A educação pela dor

17/12/2015 10:33

A educação pela dor

O escritor francês Gustave Flaubert, autor da obra-prima Madame Bovary, tem outro romance igualmente clássico, A educação sentimental.

Habitualmente, a educação evoca valores que vão dos hábitos pessoais aos comportamentos e à profissão, passando por capacidade técnica e operacional e outras habilidades. Educação financeira também é uma expressão usada com frequência. Outra vertente prioritária, para a qual nem sempre damos a devida importância, é a educação política. E o Brasil é um terreno fértil nesse campo.

Por sua natureza dominante e envolvente, a política define as bases para o desenvolvimento (ou atraso) de todas as atividades humanas. Por exemplo, a força da política está no centro da crise que opõe a presidente Dilma Rousseff e o presidente da Câmara dos Deputados, Eduardo Cunha, de um lado, e, de outro, a Operação Lava Jato com suas prisões, delações premiadas, condenações. Das alas à esquerda e à direita, quase todos são unânimes em afirmar que a crise política precisa ser resolvida para que o País entre novamente nos trilhos e retome o caminho do desenvolvimento.

No que diz respeito aos cidadãos brasileiros, que são os grandes prejudicados, a tensão provocada pela crise proporciona também uma educação política que, de outra forma, jamais poderia alcançar multidões. Os meios de comunicação de massa (rádio, jornais, televisão, internet, redes socias) repercutem os acontecimentos e assim contribuem para essa forma alternativa e válida de educação. E essa participação justifica, mais uma vez, a necessidade de uma imprensa livre, destituída de controles e mordaças, comprometida com a busca da verdade e da pluralidade de manifestações de opinião e de versão dos fatos.
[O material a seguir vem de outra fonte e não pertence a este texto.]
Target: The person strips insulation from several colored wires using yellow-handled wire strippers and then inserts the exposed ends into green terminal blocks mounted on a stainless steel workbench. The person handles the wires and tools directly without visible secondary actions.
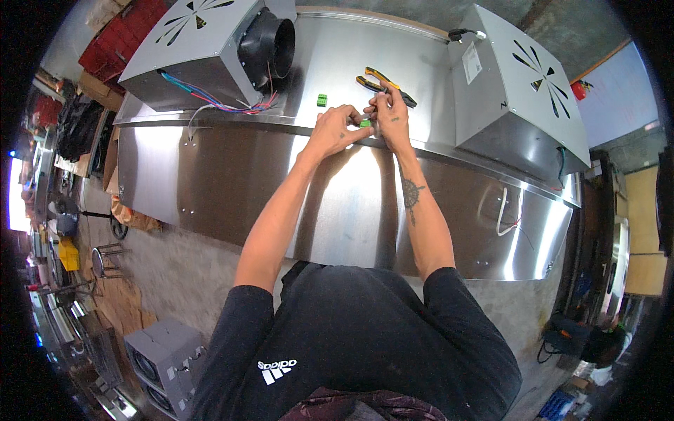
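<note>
The left hand (337, 128) was bent inward, its thumb and fingertips closed on a small green connector (365, 123), which sat between the two hands, close to the front edge of the worktop. The right hand (394, 119) met it from the other side, its fingers curled just above and beside the connector; whether they pinched anything small could not be told, since the fingers hid the spot.

Just beyond the left hand, a little to its left, a second green connector (321, 100) lay on the metal worktop (425, 49). Directly beyond the right hand lay pliers with yellow and black handles (382, 77), partly covered by its fingers, their dark jaws pointing off to its right.

Farther out, beyond and to the left of the left hand, stood a grey metal box (196, 49) with a round black duct (270, 45) on the side facing the hands. Blue, red and pale wires (210, 98) hung from its near side. Well to the right of the right hand stood another grey box (519, 84), with a black plug (461, 35) at its far corner. Below and right of that hand, a white cable (501, 217) looped against the shiny front panel (449, 203).
</note>
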`<state>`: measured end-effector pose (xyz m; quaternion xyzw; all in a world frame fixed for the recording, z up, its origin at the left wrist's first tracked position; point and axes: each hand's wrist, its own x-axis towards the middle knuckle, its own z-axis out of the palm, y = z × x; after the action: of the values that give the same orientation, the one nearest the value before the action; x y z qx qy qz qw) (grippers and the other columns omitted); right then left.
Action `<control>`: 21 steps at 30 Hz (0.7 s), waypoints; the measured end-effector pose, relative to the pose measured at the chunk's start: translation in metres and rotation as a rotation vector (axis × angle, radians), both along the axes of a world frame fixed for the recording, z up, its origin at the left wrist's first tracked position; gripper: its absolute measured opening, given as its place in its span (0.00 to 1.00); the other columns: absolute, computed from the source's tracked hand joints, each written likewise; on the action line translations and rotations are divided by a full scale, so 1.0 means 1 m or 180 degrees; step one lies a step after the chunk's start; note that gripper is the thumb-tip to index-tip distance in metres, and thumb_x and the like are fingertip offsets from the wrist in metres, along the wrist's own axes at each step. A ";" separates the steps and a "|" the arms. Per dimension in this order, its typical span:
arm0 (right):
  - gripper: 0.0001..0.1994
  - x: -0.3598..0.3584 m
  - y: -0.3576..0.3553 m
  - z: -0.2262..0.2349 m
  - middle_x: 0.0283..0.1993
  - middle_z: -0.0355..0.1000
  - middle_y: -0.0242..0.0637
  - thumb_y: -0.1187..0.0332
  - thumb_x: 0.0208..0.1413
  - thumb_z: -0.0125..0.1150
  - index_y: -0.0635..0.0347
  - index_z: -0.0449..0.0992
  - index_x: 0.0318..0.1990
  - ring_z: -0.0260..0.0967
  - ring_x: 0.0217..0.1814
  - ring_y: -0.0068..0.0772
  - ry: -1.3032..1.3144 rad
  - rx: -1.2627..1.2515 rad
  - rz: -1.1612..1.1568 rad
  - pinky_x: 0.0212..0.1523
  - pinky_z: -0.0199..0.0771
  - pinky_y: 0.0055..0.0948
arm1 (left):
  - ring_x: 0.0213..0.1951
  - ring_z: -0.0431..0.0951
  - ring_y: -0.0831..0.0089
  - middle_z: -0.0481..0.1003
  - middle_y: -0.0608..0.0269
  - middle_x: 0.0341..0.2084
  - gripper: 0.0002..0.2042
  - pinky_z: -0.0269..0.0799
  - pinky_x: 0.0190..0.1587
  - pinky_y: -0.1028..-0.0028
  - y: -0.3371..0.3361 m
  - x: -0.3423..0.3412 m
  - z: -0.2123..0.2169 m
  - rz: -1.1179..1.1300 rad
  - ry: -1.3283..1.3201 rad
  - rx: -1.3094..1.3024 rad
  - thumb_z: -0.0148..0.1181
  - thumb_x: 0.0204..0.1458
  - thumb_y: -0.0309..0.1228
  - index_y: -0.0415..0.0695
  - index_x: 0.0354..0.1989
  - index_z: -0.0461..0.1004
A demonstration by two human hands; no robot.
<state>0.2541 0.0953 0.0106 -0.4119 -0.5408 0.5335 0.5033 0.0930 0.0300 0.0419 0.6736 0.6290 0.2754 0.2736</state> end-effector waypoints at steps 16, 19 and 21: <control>0.19 0.005 0.017 -0.017 0.40 0.75 0.38 0.66 0.76 0.50 0.69 0.66 0.67 0.80 0.33 0.26 -0.0148 -0.0165 0.0472 0.29 0.81 0.22 | 0.45 0.80 0.61 0.80 0.52 0.44 0.17 0.75 0.52 0.63 0.013 -0.026 -0.014 -0.0475 -0.0095 -0.0026 0.62 0.63 0.36 0.44 0.56 0.84; 0.20 0.008 0.010 -0.005 0.41 0.75 0.40 0.68 0.76 0.49 0.70 0.65 0.68 0.81 0.34 0.28 0.0137 -0.0385 0.0635 0.30 0.84 0.24 | 0.44 0.80 0.60 0.80 0.52 0.43 0.17 0.75 0.52 0.63 0.012 -0.023 -0.013 -0.0435 -0.0174 0.0022 0.61 0.63 0.35 0.43 0.56 0.84; 0.20 0.008 0.010 -0.005 0.41 0.75 0.40 0.68 0.76 0.50 0.70 0.65 0.68 0.81 0.34 0.29 0.0251 -0.0398 0.0660 0.30 0.84 0.24 | 0.45 0.80 0.59 0.80 0.52 0.42 0.16 0.74 0.53 0.64 0.012 -0.023 -0.016 -0.0453 -0.0189 -0.0016 0.60 0.63 0.34 0.44 0.57 0.84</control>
<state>0.2619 0.1051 0.0058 -0.3630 -0.5260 0.6311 0.4395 0.0697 0.0417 0.0262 0.7074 0.5718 0.2735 0.3127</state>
Independentemente dos lamentáveis crimes de corrupção, erros de cálculos e desmandos nas ações políticas e administrativas, que levaram o País à recessão, é uma boa surpresa a constatação de que nas ruas, nas casas, nos locais de trabalho, as pessoas refletem e procuram desvendar os mistérios que provocam os duelos entre os agentes do Executivo, do Legislativo e do Poder Judiciário. O politiquês farto em expressões como impeachment, delação premiada e rito processual, entre tantos exemplos, entrou para o imaginário popular e faz parte das conversas de pessoas sem especialização nessas matérias.

Se é possível identificar aspectos positivos na crise, esta participação é um deles. E o interesse dos cidadãos não se dá por mero monitoramento de audiência dos impasses no Congresso e das prisões da Lava Jato. Os brasileiros acompanham com toda atenção o desenrolar dos acontecimentos porque sabem que suas vidas e a segurança social de suas famílias têm tudo a ver com os rumos da crise. E essa identificação é um exemplo de educação política de extraordinária relevância.

É como se o Brasil se transformasse em uma imensa universidade política. Cada batalha no Congresso Nacional, cada condenação determinada pelo juiz Sérgio Moro na Lava Jato, cada passo em direção ao Palácio do Planalto, cada imagem do prédio da Polícia Federal em Curitiba, cada manifestação popular nas ruas, tudo isso é revelador de que as instituições funcionam, de um lado, e de que há sempre uma espessa camada de lama que se move e precisa passar por operações de limpeza.

Da mesma forma que o cidadão vai para a escola, aprende uma profissão e se aperfeiçoa para disputar um lugar ao sol no mercado de trabalho, um paralelo pode ser feito com a cidadania: o brasileiro vota nas eleições, vive o cotidiano das cidades, encanta-se ou se decepciona, e essa cultura participativa o leva a formar uma convicção para as próximas eleições. Ele aprende que não basta votar simplesmente, e que sua participação não se restringe ao voto, mas também ao acompanhamento e avaliação dos partidos e agentes políticos. Isto é, a aprendizagem se dá na prática e em ritmo permanente.

E a história do Brasil é rica em lições. Num corte das últimas sete décadas, tivemos o suicídio de Getúlio Vargas, a ditadura militar, a redemocratização com nova Constituição, sucessivos casos de corrupção. A questão é que a aprendizagem habitualmente se dá pela dor. Que seja, já que a história é um fenômeno autônomo, desde que sirva para o amadurecimento político e para a melhoria da sociedade brasileira.